EXERCISE INSTRUCTIONS: Looking at the listing below, retype exactly the lines starting at the one containing "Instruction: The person" and ending at the one containing "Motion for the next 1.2", both included, and nothing else.

DATA FOR ANALYSIS:
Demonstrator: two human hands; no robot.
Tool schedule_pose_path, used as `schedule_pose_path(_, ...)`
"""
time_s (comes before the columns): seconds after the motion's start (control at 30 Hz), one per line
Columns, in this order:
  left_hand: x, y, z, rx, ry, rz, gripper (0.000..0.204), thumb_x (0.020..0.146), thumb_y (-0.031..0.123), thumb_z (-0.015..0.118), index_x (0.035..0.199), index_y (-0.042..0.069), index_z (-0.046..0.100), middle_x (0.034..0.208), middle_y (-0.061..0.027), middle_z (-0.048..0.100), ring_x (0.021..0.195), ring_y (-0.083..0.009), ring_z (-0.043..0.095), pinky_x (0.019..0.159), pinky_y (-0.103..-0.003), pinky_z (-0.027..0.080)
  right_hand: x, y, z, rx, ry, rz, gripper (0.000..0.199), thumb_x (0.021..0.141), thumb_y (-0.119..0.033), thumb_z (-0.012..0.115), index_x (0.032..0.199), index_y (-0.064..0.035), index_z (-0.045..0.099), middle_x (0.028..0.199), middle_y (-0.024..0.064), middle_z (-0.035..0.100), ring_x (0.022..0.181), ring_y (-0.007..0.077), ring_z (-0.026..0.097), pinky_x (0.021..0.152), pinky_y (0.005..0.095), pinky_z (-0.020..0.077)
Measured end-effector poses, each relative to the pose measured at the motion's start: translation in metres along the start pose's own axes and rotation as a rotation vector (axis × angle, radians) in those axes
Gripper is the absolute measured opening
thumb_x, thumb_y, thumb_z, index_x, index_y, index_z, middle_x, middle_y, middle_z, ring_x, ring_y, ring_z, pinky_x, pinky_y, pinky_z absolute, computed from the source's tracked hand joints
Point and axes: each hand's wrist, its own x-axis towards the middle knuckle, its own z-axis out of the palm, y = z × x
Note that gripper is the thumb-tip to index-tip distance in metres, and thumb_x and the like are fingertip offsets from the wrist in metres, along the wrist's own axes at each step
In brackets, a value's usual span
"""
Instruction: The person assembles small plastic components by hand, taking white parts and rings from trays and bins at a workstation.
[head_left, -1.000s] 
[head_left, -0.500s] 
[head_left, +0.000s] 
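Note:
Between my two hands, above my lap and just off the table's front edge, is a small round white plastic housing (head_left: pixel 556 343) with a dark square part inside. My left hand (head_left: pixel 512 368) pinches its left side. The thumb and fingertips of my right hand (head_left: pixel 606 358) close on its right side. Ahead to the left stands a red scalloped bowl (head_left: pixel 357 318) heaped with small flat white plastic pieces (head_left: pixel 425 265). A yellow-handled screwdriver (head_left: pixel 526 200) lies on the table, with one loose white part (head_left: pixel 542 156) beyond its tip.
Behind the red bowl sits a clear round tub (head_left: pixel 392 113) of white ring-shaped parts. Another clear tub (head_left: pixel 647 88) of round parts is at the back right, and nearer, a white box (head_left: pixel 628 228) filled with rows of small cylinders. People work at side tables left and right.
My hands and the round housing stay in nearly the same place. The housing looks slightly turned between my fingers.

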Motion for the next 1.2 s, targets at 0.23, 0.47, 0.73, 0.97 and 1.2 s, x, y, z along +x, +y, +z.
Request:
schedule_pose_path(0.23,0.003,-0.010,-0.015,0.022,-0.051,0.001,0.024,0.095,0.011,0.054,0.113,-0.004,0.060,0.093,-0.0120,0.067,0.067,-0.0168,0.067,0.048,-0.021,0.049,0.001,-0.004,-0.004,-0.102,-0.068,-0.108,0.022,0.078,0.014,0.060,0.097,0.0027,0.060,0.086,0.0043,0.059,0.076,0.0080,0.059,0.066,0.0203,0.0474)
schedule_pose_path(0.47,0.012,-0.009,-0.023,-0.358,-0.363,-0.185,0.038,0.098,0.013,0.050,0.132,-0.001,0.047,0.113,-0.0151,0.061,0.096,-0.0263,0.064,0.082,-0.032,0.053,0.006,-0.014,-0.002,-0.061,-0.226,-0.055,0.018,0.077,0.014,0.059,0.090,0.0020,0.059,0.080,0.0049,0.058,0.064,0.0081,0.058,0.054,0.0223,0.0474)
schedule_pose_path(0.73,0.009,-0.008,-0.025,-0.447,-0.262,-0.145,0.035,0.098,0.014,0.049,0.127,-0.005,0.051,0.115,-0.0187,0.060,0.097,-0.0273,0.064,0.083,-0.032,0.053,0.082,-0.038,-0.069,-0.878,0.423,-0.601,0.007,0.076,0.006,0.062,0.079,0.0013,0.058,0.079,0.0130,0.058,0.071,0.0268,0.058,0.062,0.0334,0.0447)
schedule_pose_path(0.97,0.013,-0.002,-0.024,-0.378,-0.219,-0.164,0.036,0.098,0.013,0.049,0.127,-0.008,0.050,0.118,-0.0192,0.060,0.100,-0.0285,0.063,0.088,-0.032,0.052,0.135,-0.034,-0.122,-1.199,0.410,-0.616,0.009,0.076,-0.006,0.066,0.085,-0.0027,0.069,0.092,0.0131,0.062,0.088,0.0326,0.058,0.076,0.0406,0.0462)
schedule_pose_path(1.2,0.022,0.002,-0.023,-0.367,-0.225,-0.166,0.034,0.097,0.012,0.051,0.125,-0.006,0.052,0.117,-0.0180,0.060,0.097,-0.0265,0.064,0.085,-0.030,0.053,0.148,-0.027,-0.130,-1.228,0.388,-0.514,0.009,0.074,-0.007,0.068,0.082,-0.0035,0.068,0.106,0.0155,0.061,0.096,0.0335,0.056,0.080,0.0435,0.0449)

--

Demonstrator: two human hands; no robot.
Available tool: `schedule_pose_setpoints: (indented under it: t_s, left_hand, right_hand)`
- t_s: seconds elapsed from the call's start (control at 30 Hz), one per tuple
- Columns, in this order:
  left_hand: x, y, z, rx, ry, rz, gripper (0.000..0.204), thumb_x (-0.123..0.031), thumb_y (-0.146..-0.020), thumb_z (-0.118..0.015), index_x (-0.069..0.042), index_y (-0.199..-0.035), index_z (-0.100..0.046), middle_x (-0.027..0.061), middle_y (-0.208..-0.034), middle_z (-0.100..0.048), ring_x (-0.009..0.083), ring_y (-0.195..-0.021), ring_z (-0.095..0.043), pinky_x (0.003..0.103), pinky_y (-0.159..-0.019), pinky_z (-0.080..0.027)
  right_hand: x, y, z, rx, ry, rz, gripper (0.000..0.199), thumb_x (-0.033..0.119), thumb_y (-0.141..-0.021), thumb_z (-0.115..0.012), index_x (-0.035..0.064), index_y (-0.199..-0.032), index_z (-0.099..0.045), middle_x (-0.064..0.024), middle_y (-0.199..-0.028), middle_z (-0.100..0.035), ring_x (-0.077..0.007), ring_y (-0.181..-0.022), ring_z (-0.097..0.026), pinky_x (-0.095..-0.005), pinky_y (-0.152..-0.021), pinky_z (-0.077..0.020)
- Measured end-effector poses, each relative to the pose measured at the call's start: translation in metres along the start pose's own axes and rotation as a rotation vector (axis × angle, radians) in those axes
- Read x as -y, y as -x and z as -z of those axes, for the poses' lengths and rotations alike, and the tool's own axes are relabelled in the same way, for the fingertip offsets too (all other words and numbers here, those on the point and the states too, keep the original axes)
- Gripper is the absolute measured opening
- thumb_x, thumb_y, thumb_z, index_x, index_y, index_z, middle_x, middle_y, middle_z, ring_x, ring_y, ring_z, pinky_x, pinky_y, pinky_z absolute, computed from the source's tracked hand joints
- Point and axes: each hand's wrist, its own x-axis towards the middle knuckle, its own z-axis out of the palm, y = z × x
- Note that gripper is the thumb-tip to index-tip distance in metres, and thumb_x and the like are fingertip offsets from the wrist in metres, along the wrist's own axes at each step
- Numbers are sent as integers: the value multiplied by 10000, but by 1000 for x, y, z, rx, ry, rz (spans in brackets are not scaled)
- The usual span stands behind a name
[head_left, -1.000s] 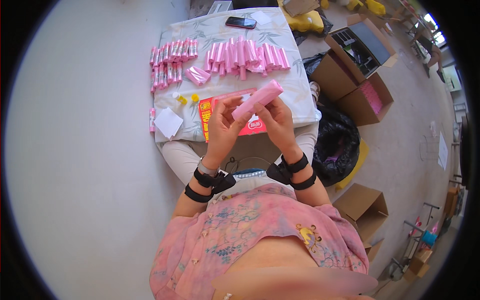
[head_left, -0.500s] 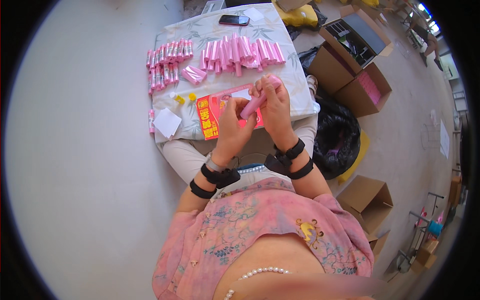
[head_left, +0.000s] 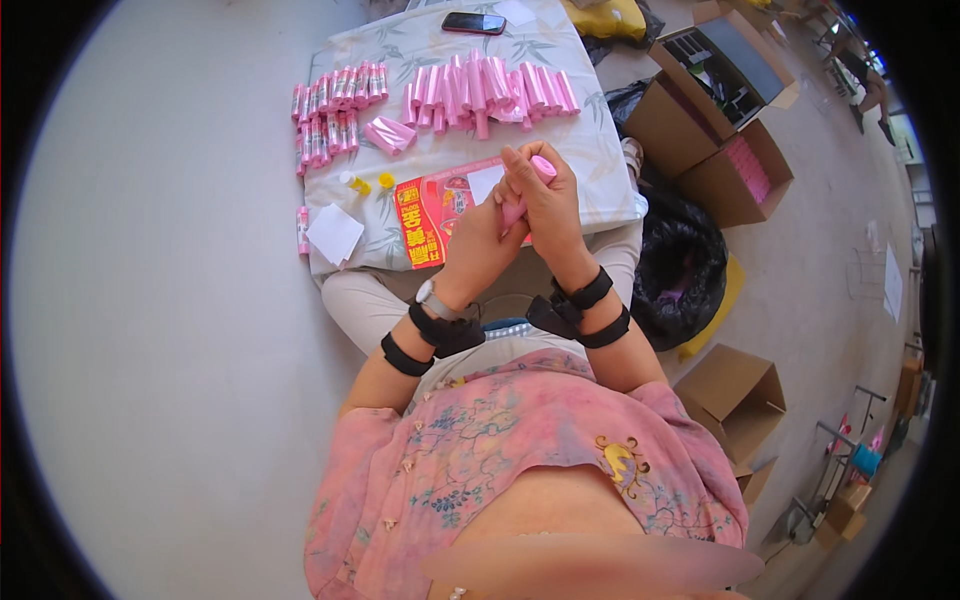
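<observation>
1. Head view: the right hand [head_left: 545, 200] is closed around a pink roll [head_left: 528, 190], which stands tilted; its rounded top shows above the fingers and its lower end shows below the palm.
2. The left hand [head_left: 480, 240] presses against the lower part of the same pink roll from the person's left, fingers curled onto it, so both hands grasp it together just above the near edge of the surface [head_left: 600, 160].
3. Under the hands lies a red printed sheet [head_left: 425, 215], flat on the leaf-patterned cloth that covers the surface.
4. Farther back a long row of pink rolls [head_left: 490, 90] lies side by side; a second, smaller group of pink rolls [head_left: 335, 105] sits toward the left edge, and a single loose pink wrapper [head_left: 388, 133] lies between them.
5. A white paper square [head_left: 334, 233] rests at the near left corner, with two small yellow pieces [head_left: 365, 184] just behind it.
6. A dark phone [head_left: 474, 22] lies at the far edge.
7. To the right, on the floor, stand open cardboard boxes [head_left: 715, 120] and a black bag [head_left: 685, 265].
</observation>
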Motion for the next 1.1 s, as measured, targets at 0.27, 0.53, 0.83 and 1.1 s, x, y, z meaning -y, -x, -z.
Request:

ANSWER FOR THE TASK:
Instruction: The person assembles small plastic components by hand, taking white parts and rings from trays and bins at a workstation.
[head_left, -1.000s] 
[head_left, -0.500s] 
[head_left, +0.000s] 
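Note:
Between my two hands, above my lap and just off the table's front edge, is a small round white plastic housing (head_left: pixel 556 343) with a dark square part inside. My left hand (head_left: pixel 512 368) pinches its left side. The thumb and fingertips of my right hand (head_left: pixel 606 358) close on its right side. Ahead to the left stands a red scalloped bowl (head_left: pixel 357 318) heaped with small flat white plastic pieces (head_left: pixel 425 265). A yellow-handled screwdriver (head_left: pixel 526 200) lies on the table, with one loose white part (head_left: pixel 542 156) beyond its tip.
Behind the red bowl sits a clear round tub (head_left: pixel 392 113) of white ring-shaped parts. Another clear tub (head_left: pixel 647 88) of round parts is at the back right, and nearer, a white box (head_left: pixel 628 228) filled with rows of small cylinders. People work at side tables left and right.
My hands and the round housing stay in nearly the same place. The housing looks slightly turned between my fingers.
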
Motion for the next 1.2 s, targets at 0.23, 0.47, 0.73, 0.97 and 1.2 s, x, y, z along +x, +y, +z.

The exercise has now been completed.